I am trying to redesign the protein-DNA interface to introduce novel interactions between a protein and a DNA molecule using the RosettaDNA application suite. 

I am getting this error after running the program.
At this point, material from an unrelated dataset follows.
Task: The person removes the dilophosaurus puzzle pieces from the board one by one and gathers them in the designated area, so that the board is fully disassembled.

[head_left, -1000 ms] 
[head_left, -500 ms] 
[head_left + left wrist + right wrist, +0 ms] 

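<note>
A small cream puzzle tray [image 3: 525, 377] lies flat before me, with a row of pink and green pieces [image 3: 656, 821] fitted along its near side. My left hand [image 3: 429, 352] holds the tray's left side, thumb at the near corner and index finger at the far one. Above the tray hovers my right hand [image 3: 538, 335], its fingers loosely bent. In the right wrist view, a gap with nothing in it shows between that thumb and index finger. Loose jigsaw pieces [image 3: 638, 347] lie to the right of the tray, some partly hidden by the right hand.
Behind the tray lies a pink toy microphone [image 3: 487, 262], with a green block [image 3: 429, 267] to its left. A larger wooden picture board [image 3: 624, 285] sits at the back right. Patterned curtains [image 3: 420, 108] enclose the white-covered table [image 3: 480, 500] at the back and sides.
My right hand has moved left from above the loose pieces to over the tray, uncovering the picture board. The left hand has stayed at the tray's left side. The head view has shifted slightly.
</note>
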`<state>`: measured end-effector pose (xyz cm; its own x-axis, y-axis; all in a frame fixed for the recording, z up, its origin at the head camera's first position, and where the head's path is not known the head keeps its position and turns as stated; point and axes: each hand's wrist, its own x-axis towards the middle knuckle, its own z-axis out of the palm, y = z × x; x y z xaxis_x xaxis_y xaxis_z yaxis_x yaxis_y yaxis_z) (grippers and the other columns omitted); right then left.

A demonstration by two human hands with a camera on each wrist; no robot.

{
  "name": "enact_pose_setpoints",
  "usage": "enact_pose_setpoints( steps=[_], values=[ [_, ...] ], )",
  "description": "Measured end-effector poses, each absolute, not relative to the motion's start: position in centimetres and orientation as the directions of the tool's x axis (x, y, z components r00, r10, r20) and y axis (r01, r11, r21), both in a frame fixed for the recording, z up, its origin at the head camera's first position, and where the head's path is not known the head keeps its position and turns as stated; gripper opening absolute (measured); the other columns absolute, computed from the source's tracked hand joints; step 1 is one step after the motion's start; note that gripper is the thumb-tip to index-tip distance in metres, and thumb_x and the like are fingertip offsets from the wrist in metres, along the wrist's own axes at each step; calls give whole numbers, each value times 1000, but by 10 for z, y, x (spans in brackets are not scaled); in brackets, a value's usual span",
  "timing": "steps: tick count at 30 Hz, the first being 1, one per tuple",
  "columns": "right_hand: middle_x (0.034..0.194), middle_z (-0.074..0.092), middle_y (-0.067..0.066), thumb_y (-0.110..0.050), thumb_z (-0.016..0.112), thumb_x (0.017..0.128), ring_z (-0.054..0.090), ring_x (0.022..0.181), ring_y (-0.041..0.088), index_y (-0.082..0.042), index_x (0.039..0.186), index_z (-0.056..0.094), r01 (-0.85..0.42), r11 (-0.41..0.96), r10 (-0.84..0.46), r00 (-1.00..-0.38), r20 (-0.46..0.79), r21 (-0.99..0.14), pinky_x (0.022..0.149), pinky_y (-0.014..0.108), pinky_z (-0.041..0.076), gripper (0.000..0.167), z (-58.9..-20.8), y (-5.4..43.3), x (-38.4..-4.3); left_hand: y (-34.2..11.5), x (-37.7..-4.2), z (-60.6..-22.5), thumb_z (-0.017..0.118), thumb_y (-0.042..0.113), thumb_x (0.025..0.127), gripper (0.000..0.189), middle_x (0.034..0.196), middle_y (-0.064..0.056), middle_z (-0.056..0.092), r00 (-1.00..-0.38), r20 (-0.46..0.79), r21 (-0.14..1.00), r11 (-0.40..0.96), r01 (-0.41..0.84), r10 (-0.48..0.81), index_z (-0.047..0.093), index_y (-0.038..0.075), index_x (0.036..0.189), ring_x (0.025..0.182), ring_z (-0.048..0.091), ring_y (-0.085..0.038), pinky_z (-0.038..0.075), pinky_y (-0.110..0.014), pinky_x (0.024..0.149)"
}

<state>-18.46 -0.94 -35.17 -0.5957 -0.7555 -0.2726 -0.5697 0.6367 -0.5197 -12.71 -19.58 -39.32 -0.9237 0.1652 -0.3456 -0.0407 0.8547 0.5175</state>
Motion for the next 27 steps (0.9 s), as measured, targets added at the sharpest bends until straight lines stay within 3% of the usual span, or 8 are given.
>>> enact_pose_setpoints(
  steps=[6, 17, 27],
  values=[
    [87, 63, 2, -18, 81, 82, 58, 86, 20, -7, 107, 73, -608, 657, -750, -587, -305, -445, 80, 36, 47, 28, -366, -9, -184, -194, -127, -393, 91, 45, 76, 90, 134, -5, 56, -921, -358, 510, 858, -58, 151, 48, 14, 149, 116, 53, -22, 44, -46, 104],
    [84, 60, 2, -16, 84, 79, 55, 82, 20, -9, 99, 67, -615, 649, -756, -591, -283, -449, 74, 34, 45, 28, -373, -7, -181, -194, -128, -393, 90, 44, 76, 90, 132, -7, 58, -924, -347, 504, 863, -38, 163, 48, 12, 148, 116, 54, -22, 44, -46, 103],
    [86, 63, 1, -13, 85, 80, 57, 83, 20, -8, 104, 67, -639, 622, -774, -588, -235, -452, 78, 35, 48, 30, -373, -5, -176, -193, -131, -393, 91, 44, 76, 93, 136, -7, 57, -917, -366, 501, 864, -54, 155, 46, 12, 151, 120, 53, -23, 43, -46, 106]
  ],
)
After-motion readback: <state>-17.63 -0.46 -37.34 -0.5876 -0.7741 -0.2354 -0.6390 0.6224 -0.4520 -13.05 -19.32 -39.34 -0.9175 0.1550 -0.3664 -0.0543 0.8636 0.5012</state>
Can you help to fix this?

There are 19 dna positions:
  60 (pdb B    1) DT  <=> DA    96 (pdb B   37)
  61 (pdb B    2) DA  <=> DT    95 (pdb B   36)
  62 (pdb B    3) DA  <=> DT    94 (pdb B   35)
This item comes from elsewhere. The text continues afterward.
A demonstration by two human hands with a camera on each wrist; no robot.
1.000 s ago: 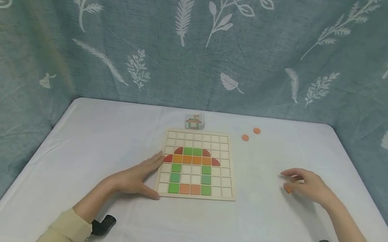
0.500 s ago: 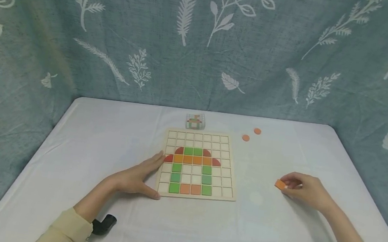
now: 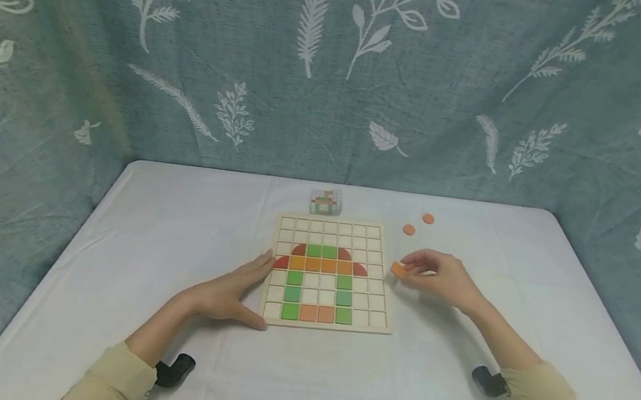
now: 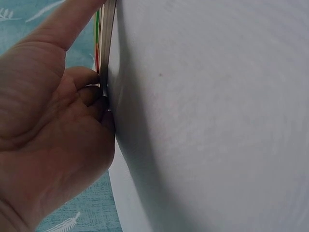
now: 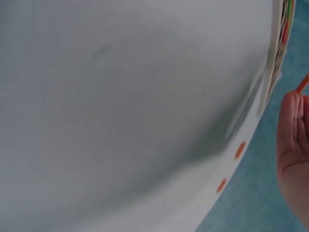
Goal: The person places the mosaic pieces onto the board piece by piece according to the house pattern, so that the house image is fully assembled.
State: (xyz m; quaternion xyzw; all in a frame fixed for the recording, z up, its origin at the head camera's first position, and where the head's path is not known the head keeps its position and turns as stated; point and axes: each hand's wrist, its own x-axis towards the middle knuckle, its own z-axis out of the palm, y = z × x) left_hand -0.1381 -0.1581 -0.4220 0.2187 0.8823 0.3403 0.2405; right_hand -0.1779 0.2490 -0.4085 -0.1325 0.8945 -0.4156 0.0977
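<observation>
My right hand [image 3: 439,281] pinches a square orange tile [image 3: 398,270] between thumb and fingers, just off the right edge of the wooden grid board [image 3: 377,247]. In the right wrist view a sliver of the orange tile [image 5: 302,83] shows at the fingertips. Along the board's left side rests my left hand [image 3: 228,292], thumb at the near corner and fingers spread up the edge. The left wrist view has that hand [image 4: 53,125] against the board's side [image 4: 109,43]. Red, orange, green and salmon pieces form a mushroom-like pattern in the grid.
Behind the board stands a small clear block with a pattern card [image 3: 326,202]. Two round orange pieces [image 3: 409,229] lie on the white tablecloth [image 3: 193,211] behind my right hand. A patterned teal curtain [image 3: 259,112] hangs beyond the table's far edge.
My right hand has picked the orange tile off the tablecloth and carried it left to the board's right edge. My left hand has stayed at the board's left side.
</observation>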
  63 (pdb B    4) DT  <=> DA    93 (pdb B   34)
  64 (pdb B    5) DA  <=> DT    92 (pdb B   33)
  65 (pdb B    6) DC  <=> DG    91 (pdb B   32)
  66 (pdb B    7) DG  <=> DC    90 (pdb B   31)
  67 (pdb B    8) DA  <=> DT    89 (pdb B   30)
  68 (pdb B    9) DC  <=> DG    88 (pdb B   29)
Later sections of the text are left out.